- In proper context with the movies' plot, listening to Nancy Sinatra's "Bang Bang (My Baby Shot Me Down)" (also the first track on Volume 1's soundtrack) can be extremely distressing, especially with the progressive rawness and innocence in Nancy's voice.
- When The Bride wakes up. She starts out as subtly confused as many coma patients are. She then checks her head to find a metal plate where the gunshot wound is. All of it is in complete silence. But her obvious first concern is her unborn child, and as soon as she sees that her pregnant belly is now flat, she shrieks bloody murder and silently weeps. It's a visceral kind of Adult Fear.
- Hattori Hanzō with deep, mournful solemnity, remarks on the fact that he swore an oath to God 28 years ago to never again make "something that kills men." However, once he realizes that the "vermin" which Bea is referring to happens to be his Bill (his former student), he feels so responsible he violates it and forges the Bride his greatest sword. The look on his face when she tells him speaks volumes, and the scene of him hunching over the misty window as he sorrowfully writes "Bill" is a tour-de-force acting moment for Sonny Chiba.
- O-Ren's Backstory: Witnessing her parents (with her father giving it his all to defend her and his wife) die at the hands of Boss Matsumoto and a random assassin (implied to be Bill at a young age) with a katana is borderline devastating. Worse is the part where the assassin kills O-Ren's mother by stabbing her with his blade through the bed (missing a young O-Ren by a few inches) and all we see is the bed slowly become saturated in blood and O-Ren having to stifle all her cries so they won't find and kill her too as her mother's blood drips on her. Oh and they set fire to her house. Damn.
- O-Ren's death. Different from the other deaths in the movie, this one is solemn and rather dignified, and the only one that the Bride seems to be saddened by. The soundtrack remarks the concept even more.
- The Bride's reaction when she realizes Vernita's daughter Nikki witnessed her mother's violent death at her hands.
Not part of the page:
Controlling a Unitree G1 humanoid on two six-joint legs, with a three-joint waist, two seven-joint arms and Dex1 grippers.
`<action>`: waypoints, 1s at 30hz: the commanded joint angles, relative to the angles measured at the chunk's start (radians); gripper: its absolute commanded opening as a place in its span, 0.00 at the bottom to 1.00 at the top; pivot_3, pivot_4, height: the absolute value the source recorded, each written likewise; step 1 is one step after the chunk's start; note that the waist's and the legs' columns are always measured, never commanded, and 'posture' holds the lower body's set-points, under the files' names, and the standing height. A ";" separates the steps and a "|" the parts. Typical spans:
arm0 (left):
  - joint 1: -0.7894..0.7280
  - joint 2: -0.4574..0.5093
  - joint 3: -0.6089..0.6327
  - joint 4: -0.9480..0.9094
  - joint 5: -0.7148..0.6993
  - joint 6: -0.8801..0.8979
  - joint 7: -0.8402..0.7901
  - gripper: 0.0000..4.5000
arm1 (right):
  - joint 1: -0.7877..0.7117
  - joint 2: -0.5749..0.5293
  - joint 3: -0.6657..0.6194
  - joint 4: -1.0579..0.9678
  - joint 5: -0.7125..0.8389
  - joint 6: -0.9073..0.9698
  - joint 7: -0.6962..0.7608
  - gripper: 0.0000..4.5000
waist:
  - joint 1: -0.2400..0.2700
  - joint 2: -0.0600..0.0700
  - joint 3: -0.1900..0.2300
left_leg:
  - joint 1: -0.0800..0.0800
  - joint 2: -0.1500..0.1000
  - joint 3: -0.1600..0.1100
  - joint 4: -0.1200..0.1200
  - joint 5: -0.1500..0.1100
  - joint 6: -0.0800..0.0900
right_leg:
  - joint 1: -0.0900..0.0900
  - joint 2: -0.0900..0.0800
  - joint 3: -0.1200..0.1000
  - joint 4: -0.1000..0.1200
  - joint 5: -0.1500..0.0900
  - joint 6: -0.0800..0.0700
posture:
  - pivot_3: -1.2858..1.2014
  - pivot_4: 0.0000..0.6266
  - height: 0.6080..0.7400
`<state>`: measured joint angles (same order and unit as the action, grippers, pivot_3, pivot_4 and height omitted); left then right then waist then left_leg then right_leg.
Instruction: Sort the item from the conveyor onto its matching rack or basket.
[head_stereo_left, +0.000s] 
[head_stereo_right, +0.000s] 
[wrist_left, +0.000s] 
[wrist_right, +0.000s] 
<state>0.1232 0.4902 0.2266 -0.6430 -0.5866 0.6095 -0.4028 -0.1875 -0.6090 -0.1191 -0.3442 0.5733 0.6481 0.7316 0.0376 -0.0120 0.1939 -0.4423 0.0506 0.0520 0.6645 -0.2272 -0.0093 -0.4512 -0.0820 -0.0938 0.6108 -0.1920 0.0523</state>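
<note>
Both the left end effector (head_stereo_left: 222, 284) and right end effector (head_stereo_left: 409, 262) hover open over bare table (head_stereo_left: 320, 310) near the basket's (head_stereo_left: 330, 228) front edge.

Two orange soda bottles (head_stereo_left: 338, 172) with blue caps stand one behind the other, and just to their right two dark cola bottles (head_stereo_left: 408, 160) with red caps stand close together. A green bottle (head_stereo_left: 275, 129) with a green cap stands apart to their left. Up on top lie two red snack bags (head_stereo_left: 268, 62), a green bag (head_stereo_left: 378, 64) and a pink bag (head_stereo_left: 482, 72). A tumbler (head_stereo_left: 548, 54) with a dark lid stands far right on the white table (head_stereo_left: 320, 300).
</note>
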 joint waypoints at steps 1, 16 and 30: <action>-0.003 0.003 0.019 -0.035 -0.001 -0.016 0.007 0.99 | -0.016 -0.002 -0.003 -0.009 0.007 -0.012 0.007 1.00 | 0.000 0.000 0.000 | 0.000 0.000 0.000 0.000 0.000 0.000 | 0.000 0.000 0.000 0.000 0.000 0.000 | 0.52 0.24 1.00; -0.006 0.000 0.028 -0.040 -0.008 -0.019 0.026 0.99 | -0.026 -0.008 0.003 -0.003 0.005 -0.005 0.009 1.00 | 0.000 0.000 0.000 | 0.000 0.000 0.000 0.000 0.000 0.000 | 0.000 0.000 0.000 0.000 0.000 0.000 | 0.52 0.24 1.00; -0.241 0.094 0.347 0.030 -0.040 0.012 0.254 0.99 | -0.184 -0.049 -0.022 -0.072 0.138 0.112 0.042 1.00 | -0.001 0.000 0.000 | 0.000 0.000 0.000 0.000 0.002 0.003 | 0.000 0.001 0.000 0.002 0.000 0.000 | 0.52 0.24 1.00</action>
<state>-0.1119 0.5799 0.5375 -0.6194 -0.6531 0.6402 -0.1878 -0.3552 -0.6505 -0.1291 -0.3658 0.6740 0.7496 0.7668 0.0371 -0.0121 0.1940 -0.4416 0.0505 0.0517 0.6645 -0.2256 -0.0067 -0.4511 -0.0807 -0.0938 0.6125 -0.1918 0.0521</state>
She knows all too well she's trapped herself in a Cycle of Revenge.
- How the Bride learns that B.B is still alive. She's shocked and almost cries when BB appears all of a sudden and happily says "Freeze, Mommy!"
- Four simple words that speak more about Bill's character than any of the badass build-up to him: "I was very sad."Bill: No, I knew what would happen to Mommy if I shot her. What I didn't know is, when I shot Mommy, what would happen to me.B.B.: What happened?Bill: I was very sad. And that was when I learned, some things, once you do, they can never be undone.
- After having spent the evening with her until B.B falls asleep, Beatrix knows it's time to confront Bill and, knowing it might be the first and last time she sees her daughter, she leaves her pendant behind on her picture so B.B will have a memory of her should she lose the fight.
- After shooting her full of truth serum, Bill asks the Bride one simple question: did she really think she could leave her violent past behind and become a normal person? You can clearly see her trying to hold it in, but The Bride is finally forced by the serum to croak out an anguished "NO!" However, as she also points out, at least she would have had her daughter.
- The titular killing. While the anticipation is well-earned, seeing how Affably Evil Bill is and hearing him express sincere regret (in his own way, of course) for everything he put Bea through shows that he's still human, even if he admits that he's a killer and a scoundrel who deserves it. It turns Bea's Roaring Rampage of Revenge into a harder decision and all the more heartbreaking when she performs the five point palm exploding heart technique, knowing that Bill now has no choice but to die.Bill: How do I look?Beatrix: (tearfully) You look ready.
- The whole sordid thing began because The Bride convinced herself that her daughter would have been born into a life of crime rather than be raised in the perfectly happy and normal life Bill ended up giving her. Everything that followed - running from him, trying to marry a nice normal guy, getting shot on her wedding day, her Roaring Rampage of Revenge - was All for Nothing. She ended up having to kill the man she loved because, "Some things, once you do, they can never be undone." Between the wedding massacre and her own killing spree, they'd both gone too far and there's was no turning back - one of them had to die. And in the end, she had no satisfaction, just pain at having killed everyone she once considered family. The very last scene begins with her sobbing on her bathroom floor hugging a stuffed animal, the reality of the whole situation crashing down on her.
- Actually this can be interpreted alternatively as The Bride can be seen happily smiling as she's crying-thus she's most likely crying Tearsof Joy. The Bride has finally achieved her quest for revenge that she's had to fight extremely hard for from watching her loved ones be massacred to being raped to escaping from being buried alive, she's had it rough. Now, she's come out the end of this whole bloody affair with a truly new beginning as well as the one person she did all of this for-her beloved daughter. So maybe this is more so of a Bittersweet Ending for her after all.